The tone of Germany was more accusing and it pointed its fingers directly at the United States. “U.S. President Trump’s recent giant military contracts with Saudi Arabia raise the risk of a new spiral in arms sales,” German Foreign Minister Sigmar Gabriel warned when being interviewed by the Handelsblatt Daily recently. “Such a policy to escalate conflict in the region is completely wrong and is certainly not Germany’s policy,” he said.

During his recent visit to Saudi Arabia, Trump signed arms sales contracts worth US$110 billion with the Gulf country, including seven THAAD systems, remote sensing satellites, destroyers and other military command facilities. Moreover, according to a Wall Street Journal report on June 15, the United States had also reached an agreement with Qatar to sell US$12 billion worth of military equipment including Boeing fighter jets to the latter. Such irresponsible moves will further escalate arm races and tense situations in the region.

Hearing that Qatar was being isolated by other Arab countries, Trump tweeted that his recent trip to the Middle East was paying off, as “I have stated that there can no longer be funding of radical ideology.” President Trump’s words have made the U.S. Government, to some extent, embarrassed.
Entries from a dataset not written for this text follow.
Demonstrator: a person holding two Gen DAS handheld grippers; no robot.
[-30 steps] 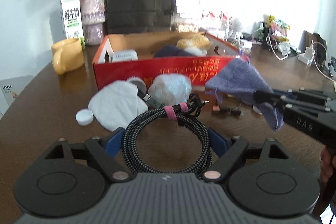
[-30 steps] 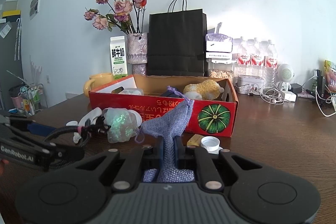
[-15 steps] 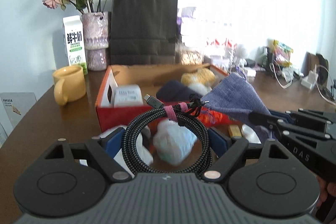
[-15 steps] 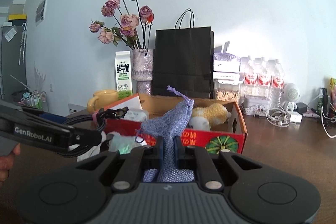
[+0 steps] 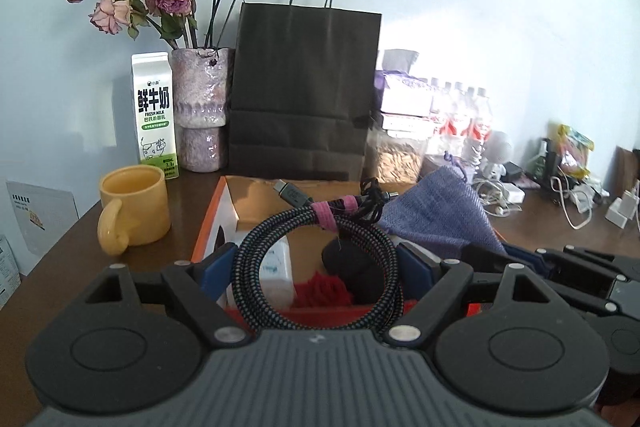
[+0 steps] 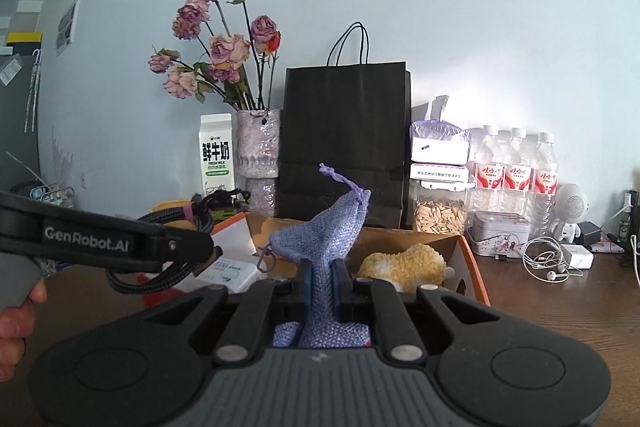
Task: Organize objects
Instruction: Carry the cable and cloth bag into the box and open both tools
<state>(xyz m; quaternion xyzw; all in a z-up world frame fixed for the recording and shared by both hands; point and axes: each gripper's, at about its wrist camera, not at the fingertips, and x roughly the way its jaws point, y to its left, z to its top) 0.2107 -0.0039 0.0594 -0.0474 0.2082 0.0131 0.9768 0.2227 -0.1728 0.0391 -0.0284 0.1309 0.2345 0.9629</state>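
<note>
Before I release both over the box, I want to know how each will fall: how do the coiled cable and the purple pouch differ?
The coiled cable is a stiff braided ring spanning the left gripper's wide jaws; the purple pouch is soft knit cloth pinched flat in the right gripper's nearly closed jaws. The cable is black with a pink tie; the pouch has a drawstring. Both hang above the orange box.

You have two grippers (image 5: pixel 318 267) (image 6: pixel 320 281) in view, one coiled braided cable (image 5: pixel 320 259), one purple drawstring pouch (image 6: pixel 326 239), one orange cardboard box (image 6: pixel 474 267), one yellow mug (image 5: pixel 134 207), one milk carton (image 5: pixel 154 111), one vase (image 5: pixel 202 115) of dried roses, one black paper bag (image 5: pixel 304 91) and four water bottles (image 6: pixel 516 171).
</note>
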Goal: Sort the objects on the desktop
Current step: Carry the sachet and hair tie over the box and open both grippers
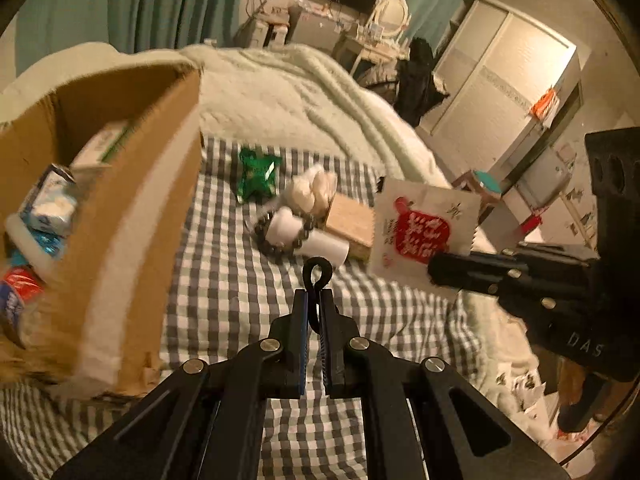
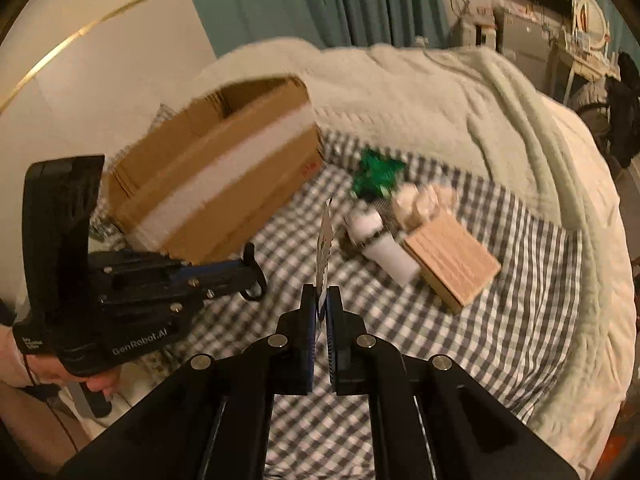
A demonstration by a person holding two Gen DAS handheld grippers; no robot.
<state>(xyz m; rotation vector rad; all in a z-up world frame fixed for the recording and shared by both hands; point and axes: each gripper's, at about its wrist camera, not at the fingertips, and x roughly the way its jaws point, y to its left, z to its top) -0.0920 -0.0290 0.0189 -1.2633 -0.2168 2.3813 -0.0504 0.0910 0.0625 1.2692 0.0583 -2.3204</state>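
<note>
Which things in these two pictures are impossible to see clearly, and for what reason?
- Contents of the cardboard box: left wrist view, motion blur; the labels are unreadable. In the right wrist view its wall hides them.
- White packet with a red print: right wrist view shows it only edge-on; left wrist view, print too small to read.
- Thin black loop in the left tool: what it is cannot be told; the tool's fingers hide its lower part.

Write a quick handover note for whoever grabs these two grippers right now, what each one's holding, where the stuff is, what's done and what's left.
Left gripper: shut on a small black hook.
Right gripper: shut on a flat white packet with a red print.
Cardboard box on the checked cloth already holds several packets.
Left on the cloth: green foil pack, white tubes with a bead bracelet, cream bundle, wooden block.
</note>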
Actually, Qatar is also the host of more than 8,000 U.S. military personnel at al-Udeid, the largest U.S. air base in the Middle East, which is crucial to the U.S.-led strikes on Islamic State.

There is no gulf insurmountable for the Gulf neighbors. Toxic conflicts among countries in the region will not only do harm to Qatar and its citizens, but also destabilize the Middle East and hurt Western interest there as a whole. From 2003 to 2011, U.S.-led forces kicked off a war against Iraq under the false accusation of Saddam Hussein possessing weapons of mass destruction. What’s the role of the United States in the Gulf crisis this time? Is it a peacemaker or a troublemaker? As German Foreign Minister Gabriel said, such a “trumpification” of relations in the region already susceptible to crisis is particularly dangerous.

(The author is the editor-in-chief of the Shenzhen Daily with a Ph.D. from the Journalism and Communication School of Wuhan University.)